Now “Spike” Thomas is looking forward to the relatively-easy drive (not jet or helicopter transportation this time) to see his alma mater play Rice (interestingly the host site at Rice Stadium for that historic ’85 Bluebonnet Bowl) Dec. 29 from his home in Wichita Falls to Fort Worth.
“It really should be an interesting bowl,” said the aviator and Hall of Famer. “When we played at Air Force, our goal was to win the Commander-in-Chief Trophy (AFA accomplished that three times and was a combined 7-1 against Army and Navy during his career) and get to a bowl game. Our coaches Ken Hatfield and later Fisher DeBerry emphasized that every week in practice and meetings. I’m looking forward to attending and cheering on Air Force.”

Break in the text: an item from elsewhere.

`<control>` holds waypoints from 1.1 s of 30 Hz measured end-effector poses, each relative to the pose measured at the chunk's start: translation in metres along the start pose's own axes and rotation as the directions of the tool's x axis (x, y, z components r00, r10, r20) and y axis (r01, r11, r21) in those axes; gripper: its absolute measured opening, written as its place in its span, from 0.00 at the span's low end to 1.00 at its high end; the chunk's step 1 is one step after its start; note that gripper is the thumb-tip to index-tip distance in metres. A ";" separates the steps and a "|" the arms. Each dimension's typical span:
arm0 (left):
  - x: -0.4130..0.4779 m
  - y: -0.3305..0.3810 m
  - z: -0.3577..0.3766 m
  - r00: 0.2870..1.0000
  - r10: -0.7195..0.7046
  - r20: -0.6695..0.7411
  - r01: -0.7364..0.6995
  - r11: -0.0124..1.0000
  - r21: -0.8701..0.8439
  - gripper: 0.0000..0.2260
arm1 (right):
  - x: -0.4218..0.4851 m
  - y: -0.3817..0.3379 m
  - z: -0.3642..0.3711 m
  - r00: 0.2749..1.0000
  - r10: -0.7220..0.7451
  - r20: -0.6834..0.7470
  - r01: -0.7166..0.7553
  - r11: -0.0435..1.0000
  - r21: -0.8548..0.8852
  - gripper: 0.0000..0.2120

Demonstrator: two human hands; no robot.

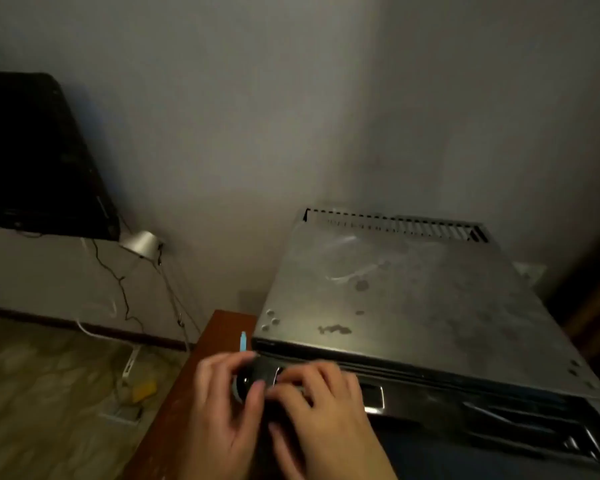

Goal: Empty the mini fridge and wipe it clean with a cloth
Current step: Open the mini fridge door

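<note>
The mini fridge (413,306) is a grey metal box with a stained, dusty top and vent slots along its back edge. It stands on a brown wooden surface (222,337) against the wall. Its dark front panel faces me at the bottom of the view. My left hand (219,407) curls its thumb and fingers round a round dark knob (245,382) at the panel's left end. My right hand (319,407) lies just beside it, fingers bent onto a chrome-framed recess (373,398) in the panel. Whether it holds anything is hidden. No cloth is in view.
A small blue object (243,341) stands at the fridge's front left corner. To the left are a silver lamp (141,242), a black screen (32,150) and dangling cables. A yellow item (144,391) lies on the floor below. The wall is close behind the fridge.
</note>
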State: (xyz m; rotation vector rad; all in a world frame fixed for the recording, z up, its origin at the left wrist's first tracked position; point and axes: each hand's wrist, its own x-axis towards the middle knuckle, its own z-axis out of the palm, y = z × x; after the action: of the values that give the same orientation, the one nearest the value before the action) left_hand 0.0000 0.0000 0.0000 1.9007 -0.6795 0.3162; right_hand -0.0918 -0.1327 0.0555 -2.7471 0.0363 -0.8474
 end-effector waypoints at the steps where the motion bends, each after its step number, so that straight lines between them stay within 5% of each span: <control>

Thomas cherishes both the AFA and bowl experiences and remains active in his community, college football and athletics.
“I live about four houses down from Midwestern State,” he noted, “and they have had me come out and speak to the team on occasion. They run a great program and (MSU head coach) Bill Maskill, a two-time assistant coach at Vanderbilt but not on the 1982 Hall of Fame team opposing Air Force, and his staff heve become friends. My son also is a promising baseball player and junior at Wichita Falls High School, so I’m over there watching games as you can imagine.”
Life and bowls have been good to Scott “Spike” Thomas, and he has developed a great appreciation over the years for college athletics and the opportunities that postseason games present for student-athletes, especially seniors completing their careers.